Horror loves when animals attack making it almost a subgenre unto itself. And there are plenty of scary things in nature waiting to get us. Some animals, fish, and insects are scary than others. Plenty of horror movies feature killer sharks, snakes, crocodiles or alligators, and spiders. Occasionally, you might find a horror movie where dogs or zoo animals turn against humanity. And sometimes horror upgrades unlikely creatures – like slugs or rabbits – monster movie status. Now horror-comedy Slotherhouse looks to do for the sloth what Sharknado did … for Ian Ziering.
A legacy at her sorority and a college senior, Emily has high hopes for the new school year. But her dreams of being the sorority house president, like her mother was years ago, don’t have much of a chance. Her main rival, Brianna, has too much influence on social media and in the house. However, a chance encounter with a dealer of rare animals gives Emily the advantage she needs when she adopts an adorable sloth as her pet and mascot. Instant clicks and new followers comes with a price. Though it’s cute and slow, this sloth has blood on its mind and proves to be deadly.
Slotherhouse Gets More Milage Than Expected From its One-Note Premise
Straight out of the gate, Slotherhouse is an absolutely ridiculous movie. And it’s absolutely intended to be silly and stupid. Director Matthew Goodhue and writers Bradley Fowler and Cady Lanigan immediately establish the tone for the tone in its opening scene. When the titular sloth – clearly a puppet in tradition of The Muppets – kills a crocodile, you know what you’re getting yourself into here. Subsequent scenes find our sloth, Alpha, wielding a samurai sword, speeding down an intersection, and hash-tagging selfies with victims (#whatshouldIdonext). And yes, the movie’s title is a not so subtle play on ‘slaughterhouse’. That’s actually a piece of dialogue that gets uttered in a way that’s not remotely ironic.
Not surprisingly, the best moments come from scenes that milk the sheer ridiculousness of standard slasher moments juxtaposed with the lethargic pace of its killer sloth.

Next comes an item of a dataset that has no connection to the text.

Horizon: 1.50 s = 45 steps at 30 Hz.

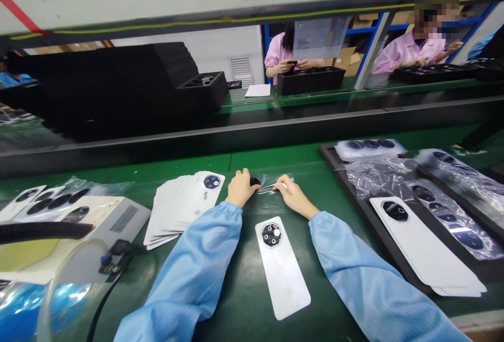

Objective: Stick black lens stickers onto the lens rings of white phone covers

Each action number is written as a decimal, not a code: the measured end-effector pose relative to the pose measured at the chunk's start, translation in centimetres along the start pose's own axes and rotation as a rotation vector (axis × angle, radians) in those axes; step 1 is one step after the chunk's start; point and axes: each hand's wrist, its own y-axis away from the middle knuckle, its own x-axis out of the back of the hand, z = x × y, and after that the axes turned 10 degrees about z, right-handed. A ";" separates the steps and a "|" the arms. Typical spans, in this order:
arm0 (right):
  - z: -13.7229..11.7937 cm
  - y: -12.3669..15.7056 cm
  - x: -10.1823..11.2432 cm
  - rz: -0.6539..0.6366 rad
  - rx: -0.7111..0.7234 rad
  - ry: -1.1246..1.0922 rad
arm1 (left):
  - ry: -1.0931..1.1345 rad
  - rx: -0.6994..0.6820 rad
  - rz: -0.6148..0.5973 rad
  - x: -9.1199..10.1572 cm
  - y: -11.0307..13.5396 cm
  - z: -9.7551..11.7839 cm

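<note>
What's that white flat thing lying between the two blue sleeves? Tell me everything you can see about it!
It's a thin white panel with rounded corners, smooth and slightly shiny, though its material isn't certain. Near its far end is a round black part with several pale-rimmed circles, like a phone's camera area. The panel lies flat on the green table, slanting so its near end is farther right. Neither the left hand nor the right hand touches it.
</note>
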 end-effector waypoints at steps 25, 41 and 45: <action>1.1 0.1 -0.6 0.048 0.075 0.047 | 0.061 -0.061 0.256 -2.6 4.6 1.4; -4.7 6.3 2.0 -0.022 0.204 0.043 | 0.775 -0.136 0.267 0.7 8.5 -3.0; -6.4 11.9 4.1 -0.260 0.156 0.069 | 0.846 -0.189 0.129 0.9 11.5 -2.7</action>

Is Slotherhouse able to get much mileage out of one initially seems like a one-dimensional premise? Like other horror-comedies, Fowler and Lanigan’s gags are hit and miss. In fact, much of the humor is broad and often misses its target. Not surprisingly, the best moments come from scenes that milk the sheer ridiculousness of standard slasher moments juxtaposed with the lethargic pace of its killer sloth. Conversely, there’s too many movie to list that poke fun at sororities, clueless house mothers, and influencers. Still the absurdist humor is infectious and, if you’re watching Slotherhouse with friends (and some alcohol), it’s hard not laugh.
Slotherhouse a Surprisingly Light-Hearted, and Occasionally Sweet, Horror-Comedy
Arguably, the most surprising thing about Slotherhouse is just how much it avoids dark humor and the over-the-top gore that characterizes many horror-comedies. In spite of its premise, Goodhue distances his movie from Troma, SyFy, and Asylum Films. As compared to SyFy and Asylum Films, the productions values here are surprisingly impressive. Some scenes even manage to scratch out a bit of suspense. Moreover, Slotherhouse is often an endearing little movie that may tease its sorority sisters and influencers, but never indulges in mean-spirited jabs. There’s even a bit of a message tucked into the absurd humor. In between sloth hashtags, there’s a simple message about animal poaching and taking exotic animals as pets.
…Slotherhouse is often an endearing little movie that may tease its sorority sisters and influencers, but never indulges in mean-spirited jabs.
In addition, Slotherhouse avoids the kind of gore that you would find in many horror-comedies. By and large, Goodhue implies carnage without diving into explicit visuals and bloodletting. All the cast earn big assists in making this one work, too. If you remember the brief Netflix supernatural series, The A-List, Lisa Ambalavnar shines as the sweet, but ambitious, ‘Emily’. Credit to her for keeping a straight face for much of the dialogue she’s required to recite. Comedian Tiff Stevenson gets one of the funniest moments in the movie as the house mother. While we’ve seen plenty of ‘Queen Bee’ sorority sisters in movies, Sydney Craven is still a lot of fun in the role.
Slotherhouse Delivers On Exactly What It Advertises – A Light and Goofy Mix of Comedy and Horror
If there’s anything surprising about Slotherhouse, it’s the horror-comedy’s decision to distance itself from gorier, raunchier campy fare. Unlike movies like Psycho Goreman or Feast, Goodhue et al. avoid explicit gore while also never leaning into meanspirited satire. Yes, Slotherhouse pokes a bit of fun at social-obsessed college students and sororities. But the humor never feels dark and the movie’s death scenes never feel spiteful. Not all the jokes land – in fact, much of the humor misses the mark. Yet this is such an intentionally silly, fun movie that it’s hard to complain. Cult classic is written all over this send-up of killer animal movies.